While on tour, constant fatigue and subsequent insomnia can lead to irritability, depression, and an increased vulnerability to illnesses. The reality is touring puts an intense amount of stress on the body. That reality of touring in a post-pandemic environment is only intensified as show dates are multiplied and month-long stints are milked for everything they’re worth. All the while, the pressure to bounce back after two years without performances only escalates.

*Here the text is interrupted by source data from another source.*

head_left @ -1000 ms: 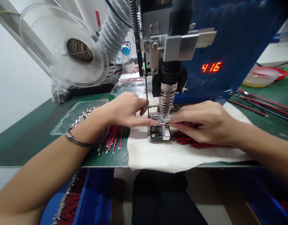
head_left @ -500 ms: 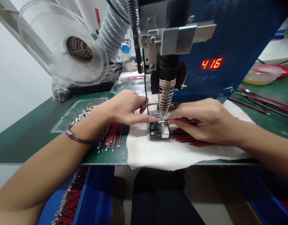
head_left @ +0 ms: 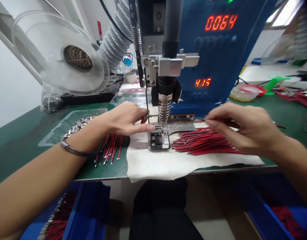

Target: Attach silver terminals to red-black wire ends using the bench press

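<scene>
My left hand (head_left: 133, 120) reaches to the small black-and-metal fixture (head_left: 158, 138). Its thumb is stretched out with the tip at the fixture's edge; the other fingers bend beside a thin upright rod, and nothing shows in them. Above the fixture stands a soldering head with a coiled spring (head_left: 164, 108). My right hand (head_left: 243, 128) is off to the right, above a pile of red-and-black wires (head_left: 205, 141). Thumb and forefinger pinch a thin, blurred wire (head_left: 200, 120), its end pointing toward the fixture. Most of that wire is hidden by the hand.
A blue machine with red digits (head_left: 203, 82) stands behind. Left lie tinned wires (head_left: 110, 150) and a plastic tray (head_left: 68, 120) of metal parts. A white cloth (head_left: 153, 166) covers the table's front. Blue bins (head_left: 93, 206) sit below. A clear reel (head_left: 25, 50) hangs upper left.
My right hand has drawn away from the fixture to the right, uncovering the wire pile. My left hand keeps its place at the fixture. The view has shifted, showing more of the machine's display.
</scene>
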`<state>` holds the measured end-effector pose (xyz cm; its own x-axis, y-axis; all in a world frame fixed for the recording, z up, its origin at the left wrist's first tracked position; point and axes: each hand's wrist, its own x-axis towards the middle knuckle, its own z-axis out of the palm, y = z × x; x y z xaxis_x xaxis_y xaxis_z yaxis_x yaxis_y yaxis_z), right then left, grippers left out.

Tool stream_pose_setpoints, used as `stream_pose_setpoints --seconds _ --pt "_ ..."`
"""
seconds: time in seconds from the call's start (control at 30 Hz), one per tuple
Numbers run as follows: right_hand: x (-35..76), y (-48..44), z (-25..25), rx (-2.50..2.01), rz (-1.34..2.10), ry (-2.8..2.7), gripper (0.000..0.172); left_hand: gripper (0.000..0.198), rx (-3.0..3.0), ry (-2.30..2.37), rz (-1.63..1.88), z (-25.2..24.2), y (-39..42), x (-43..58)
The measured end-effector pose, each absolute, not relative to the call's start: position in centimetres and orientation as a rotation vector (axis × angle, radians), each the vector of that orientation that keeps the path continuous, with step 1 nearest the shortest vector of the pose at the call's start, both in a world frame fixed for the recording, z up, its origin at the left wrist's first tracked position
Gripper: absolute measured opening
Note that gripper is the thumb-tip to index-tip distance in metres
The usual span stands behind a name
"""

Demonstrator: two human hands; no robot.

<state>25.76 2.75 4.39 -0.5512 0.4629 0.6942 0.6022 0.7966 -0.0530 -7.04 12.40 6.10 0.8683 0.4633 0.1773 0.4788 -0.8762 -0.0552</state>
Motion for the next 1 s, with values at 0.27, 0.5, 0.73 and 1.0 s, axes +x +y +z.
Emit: stream_pose_setpoints --seconds 0.27,0.5,0.73,1.0 --pt "36.6 5.7 4.8 -1.478 -0.22 -1.362 0.01 0.06 -2.942 -0.768 -0.238 6.3 12.2 -6.9" --pt "41.1 12.8 6.7 -1.988 -0.429 -1.422 0.037 0.061 -2.929 -0.775 -0.248 6.6 11.9 -6.6" --pt "41.3 16.7 2.3 -2.379 -0.414 -1.331 0.036 0.059 -2.898 -0.8 -0.281 6.3 12.0 -6.4" --pt "43.2 18.0 -0.8 -2.504 -0.419 -1.464 0.043 0.056 -2.903 -0.791 -0.287 6.3 11.9 -6.1"
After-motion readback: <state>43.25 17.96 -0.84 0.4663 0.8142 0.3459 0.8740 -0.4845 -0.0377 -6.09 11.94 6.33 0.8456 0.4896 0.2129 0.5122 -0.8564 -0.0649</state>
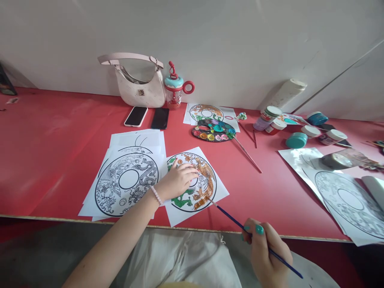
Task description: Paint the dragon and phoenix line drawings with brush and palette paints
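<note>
My left hand lies flat with fingers stretched out on a sheet with a round dragon-and-phoenix drawing, covering part of its middle. The phoenix is painted orange-brown and the dragon green. In my right hand is a thin paintbrush with a dark blue handle, gripped between thumb and fingers. Its tip touches the orange part near the lower right of the circle. Left of this sheet is a stack of unpainted printed drawings, partly under my left forearm.
Behind the drawing sits a paint palette with another brush resting on it. A handbag, a cup and two phones stand or lie at the back. Several paint jars and more sheets are at right.
</note>
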`<control>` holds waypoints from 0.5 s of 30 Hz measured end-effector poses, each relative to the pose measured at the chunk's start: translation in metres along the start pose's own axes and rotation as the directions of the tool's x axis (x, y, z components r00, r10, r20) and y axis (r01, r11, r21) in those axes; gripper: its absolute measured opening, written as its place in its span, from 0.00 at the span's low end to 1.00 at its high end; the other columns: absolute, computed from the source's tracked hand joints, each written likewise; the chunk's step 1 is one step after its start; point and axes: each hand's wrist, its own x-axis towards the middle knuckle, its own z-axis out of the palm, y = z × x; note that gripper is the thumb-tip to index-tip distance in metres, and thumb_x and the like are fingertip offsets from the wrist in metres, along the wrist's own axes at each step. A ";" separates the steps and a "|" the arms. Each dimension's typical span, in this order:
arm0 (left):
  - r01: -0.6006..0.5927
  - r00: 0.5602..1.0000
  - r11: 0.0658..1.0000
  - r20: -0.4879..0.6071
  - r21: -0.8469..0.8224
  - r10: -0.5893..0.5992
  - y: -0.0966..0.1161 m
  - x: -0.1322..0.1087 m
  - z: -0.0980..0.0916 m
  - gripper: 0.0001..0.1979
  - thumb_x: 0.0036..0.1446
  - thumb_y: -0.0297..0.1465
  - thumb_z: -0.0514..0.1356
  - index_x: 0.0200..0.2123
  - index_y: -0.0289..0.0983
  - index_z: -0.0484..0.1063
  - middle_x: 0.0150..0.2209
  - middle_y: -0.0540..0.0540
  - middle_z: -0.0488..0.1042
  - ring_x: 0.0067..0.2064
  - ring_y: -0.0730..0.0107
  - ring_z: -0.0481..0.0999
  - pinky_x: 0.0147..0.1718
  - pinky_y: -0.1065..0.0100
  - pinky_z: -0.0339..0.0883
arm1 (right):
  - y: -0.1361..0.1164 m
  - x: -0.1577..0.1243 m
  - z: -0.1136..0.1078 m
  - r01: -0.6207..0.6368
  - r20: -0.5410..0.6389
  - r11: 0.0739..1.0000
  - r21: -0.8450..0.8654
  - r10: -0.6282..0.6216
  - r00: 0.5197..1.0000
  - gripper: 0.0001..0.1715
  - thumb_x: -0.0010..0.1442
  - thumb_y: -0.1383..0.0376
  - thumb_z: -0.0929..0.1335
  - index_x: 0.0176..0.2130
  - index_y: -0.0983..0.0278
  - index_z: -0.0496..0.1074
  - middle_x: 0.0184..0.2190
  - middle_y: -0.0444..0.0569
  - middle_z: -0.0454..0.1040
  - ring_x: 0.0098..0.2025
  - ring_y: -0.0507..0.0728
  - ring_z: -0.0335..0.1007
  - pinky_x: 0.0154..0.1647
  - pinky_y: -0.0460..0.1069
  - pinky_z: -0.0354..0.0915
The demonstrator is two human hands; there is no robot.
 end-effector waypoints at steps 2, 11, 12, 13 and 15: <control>-0.003 1.000 1.000 -0.001 -0.003 0.003 0.000 0.000 0.000 0.16 0.62 0.22 0.50 0.47 0.40 0.71 0.54 0.49 0.71 0.59 0.64 0.63 0.64 0.46 0.36 | -0.002 -0.001 0.001 0.025 0.058 0.998 0.053 -0.028 0.998 0.25 0.65 0.54 0.60 0.21 0.62 0.63 0.17 0.44 0.63 0.19 0.49 0.58 0.22 0.46 0.56; 0.009 1.000 1.000 0.023 -0.019 -0.009 -0.001 -0.001 0.001 0.16 0.62 0.22 0.50 0.49 0.40 0.70 0.54 0.49 0.70 0.60 0.63 0.62 0.63 0.42 0.34 | 0.025 0.009 -0.007 0.107 -0.007 0.988 -0.110 -0.108 0.994 0.23 0.65 0.57 0.60 0.22 0.63 0.65 0.17 0.44 0.66 0.19 0.49 0.61 0.21 0.45 0.59; 0.012 1.000 1.000 0.026 -0.022 -0.011 -0.001 -0.001 0.001 0.16 0.62 0.22 0.50 0.49 0.40 0.70 0.54 0.49 0.70 0.60 0.63 0.62 0.63 0.42 0.33 | 0.027 0.011 -0.008 0.119 -0.010 0.987 -0.106 -0.121 0.993 0.23 0.65 0.58 0.60 0.22 0.63 0.65 0.17 0.44 0.66 0.19 0.49 0.61 0.21 0.44 0.59; 0.013 1.000 1.000 0.026 -0.023 -0.013 -0.002 -0.001 0.002 0.16 0.62 0.22 0.51 0.49 0.40 0.70 0.54 0.49 0.70 0.60 0.63 0.62 0.63 0.42 0.33 | 0.028 0.013 -0.008 0.127 -0.014 0.987 -0.102 -0.129 0.992 0.23 0.65 0.58 0.60 0.22 0.63 0.65 0.17 0.44 0.66 0.18 0.49 0.61 0.21 0.44 0.59; 0.009 1.000 1.000 0.017 -0.016 -0.009 -0.002 -0.001 0.002 0.16 0.62 0.22 0.51 0.48 0.40 0.70 0.54 0.49 0.71 0.59 0.64 0.62 0.64 0.43 0.34 | 0.027 0.014 -0.008 0.141 -0.009 0.985 -0.095 -0.143 0.990 0.23 0.65 0.58 0.60 0.21 0.64 0.65 0.16 0.44 0.65 0.18 0.49 0.60 0.20 0.44 0.59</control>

Yes, veteran artists have resumed extensive tour schedules with no blip in the media about complaints, but even a seasoned musician like electronic indie star Santigold recently cancelled her tour for similar reasons. In a letter to fans, the singer was transparent, writing “For the past several years we have all been through immense challenges, some physical, some mental, some spiritual, some economic. And yet, as we have begun to trudge on, much of the toll of that experience has been left untended as we rush back in, attempting to make up for lost time, to reconnect, catch up on bills unpaid, to escape the insanity that had begun to set in. For many of us, the landscapes we are re-entering are not the same. As a touring musician, I don’t think anyone anticipated the new reality that awaited us.”

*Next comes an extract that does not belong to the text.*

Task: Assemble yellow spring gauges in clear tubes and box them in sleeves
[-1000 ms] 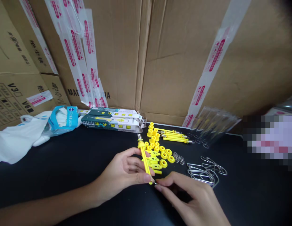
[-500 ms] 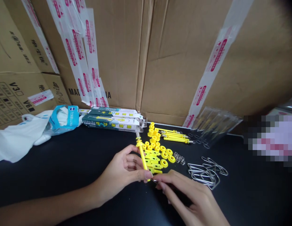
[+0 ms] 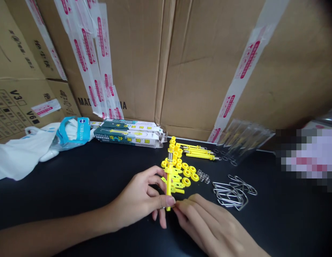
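Yellow rod (image 3: 168,185) swung upright, in left hand (image 3: 136,201)

- Stacked corrugated cardboard cartons (image 3: 133,64) rise behind the worktop like a wall
- White packing tape with red print (image 3: 87,53) runs in long strips down the cartons, with another strip (image 3: 243,75) to the right
- A carton printed with a black grid and "V3" (image 3: 13,109) stands at the left
- The black worktop (image 3: 294,217) runs along the cartons' base
- A pixelated, unreadable patch (image 3: 307,157) covers the far right
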Tool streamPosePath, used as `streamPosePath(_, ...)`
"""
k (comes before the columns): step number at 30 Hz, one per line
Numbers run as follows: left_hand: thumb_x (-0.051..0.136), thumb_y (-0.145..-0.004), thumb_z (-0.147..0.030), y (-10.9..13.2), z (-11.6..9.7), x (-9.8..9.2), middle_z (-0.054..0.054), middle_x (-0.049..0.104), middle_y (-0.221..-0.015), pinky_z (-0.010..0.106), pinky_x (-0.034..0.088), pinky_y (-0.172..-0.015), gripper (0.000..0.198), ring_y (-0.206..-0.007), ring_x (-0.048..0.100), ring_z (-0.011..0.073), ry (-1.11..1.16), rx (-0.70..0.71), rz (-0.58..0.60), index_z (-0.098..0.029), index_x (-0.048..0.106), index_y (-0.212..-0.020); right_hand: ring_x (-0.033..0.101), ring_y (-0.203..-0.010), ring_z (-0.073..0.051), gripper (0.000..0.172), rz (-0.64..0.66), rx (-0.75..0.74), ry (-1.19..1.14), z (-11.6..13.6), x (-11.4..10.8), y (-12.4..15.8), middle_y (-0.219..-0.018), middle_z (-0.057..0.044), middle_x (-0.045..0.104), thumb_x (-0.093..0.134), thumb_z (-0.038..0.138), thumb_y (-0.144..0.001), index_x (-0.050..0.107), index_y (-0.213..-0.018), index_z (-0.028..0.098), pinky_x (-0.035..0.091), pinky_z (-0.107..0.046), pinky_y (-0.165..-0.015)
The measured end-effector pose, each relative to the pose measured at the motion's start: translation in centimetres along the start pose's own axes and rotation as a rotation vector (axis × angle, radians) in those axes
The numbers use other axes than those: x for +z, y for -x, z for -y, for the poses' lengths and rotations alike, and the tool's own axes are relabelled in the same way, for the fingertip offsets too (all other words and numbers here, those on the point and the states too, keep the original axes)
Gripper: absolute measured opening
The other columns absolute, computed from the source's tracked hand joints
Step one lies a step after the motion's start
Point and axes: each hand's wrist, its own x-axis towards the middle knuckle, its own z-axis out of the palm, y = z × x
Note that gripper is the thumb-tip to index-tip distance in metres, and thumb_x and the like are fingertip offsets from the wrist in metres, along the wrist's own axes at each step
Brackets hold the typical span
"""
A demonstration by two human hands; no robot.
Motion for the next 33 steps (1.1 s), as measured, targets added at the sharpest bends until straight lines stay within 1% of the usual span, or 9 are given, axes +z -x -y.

A handful of artists have addressed the recent flurry of concert cancellations from their fellow musicians, some commenting that they personally would have to have “some serious medical issue” to halt touring.

While that is all well and good, the artists who have cancelled shows in the past few weeks are dealing with “some serious medical issue.” Artists are beginning to identify the problems and are taking their well-being into their own hands. Even an expert touring musician like Demi Lovato has said her current tour will be her last.

Many acts may decide it’s the last for them, as well, if more attention is not paid to today’s touring landscape and the quality of life that comes with being on the road.